Now need to do the following but not sure how to:

convert all formulas to their text results, replace all blanks in column B with zeroes , sort the range A,B,C by column B and the values that are >=1 are the matches where an unsubscribed email is in the 15K list - delete them and reimport

slloyd
21-08-09, 03:46 PM
Baph & Kinvig, thanks for your input and advice but right now my SQL knowledge and workings are a little rusty so the Excel option seems like the one for me, especially on a Friday afternoon - when I wanted to spend my time looking for a replacement end can :(

Kinvig
21-08-09, 03:48 PM
what format's the data in at the moment?

ooger
21-08-09, 03:50 PM
#n/a means no matches found for the MATCH formlua, its fine as long as you can identify them as being seperate. I'd replace them with zeroes though cos itll make the sorting better.

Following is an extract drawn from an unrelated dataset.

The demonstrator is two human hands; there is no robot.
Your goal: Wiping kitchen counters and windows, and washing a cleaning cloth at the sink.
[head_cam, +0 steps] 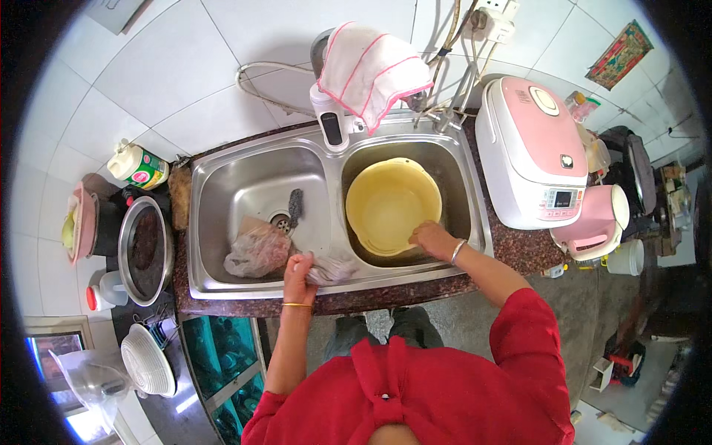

Now you've done that select all, and choose copy, the select all and choose "Paste Special" and past the VALUES of the calcs only into the sheet ontop of whats there already. That removes the formulas, then you can begin sorting and deleting without worrying about it trying to recalc the lot as you work.

HTH

ooger
21-08-09, 03:51 PM
what format's the data in at the moment?


Courier New, size 14. Why?


:p

slloyd
21-08-09, 03:54 PM
CSV sitting in Excel 2007

Kinvig
21-08-09, 03:56 PM
CSV sitting in Excel 2007

So - you just want a list of unique email addresses - is that right?

slloyd
21-08-09, 04:10 PM
Well sort of...just want to delete email addresses in Column A from existing Email Addresses from Column B

slloyd
21-08-09, 04:15 PM
Ah, the MS office solution:

...sort the range A,B,C by column B and the values that are >=1 are the matches where an unsubscribed email is in the 15K list - delete them and reimport.

Can you just break this down, and I'll be home free...thanks.

slloyd
21-08-09, 04:22 PM
Sort the range A,B,C by column B and the values that are >=1 are the matches ???? where an unsubscribed email is in the 15K list - delete them and reimport.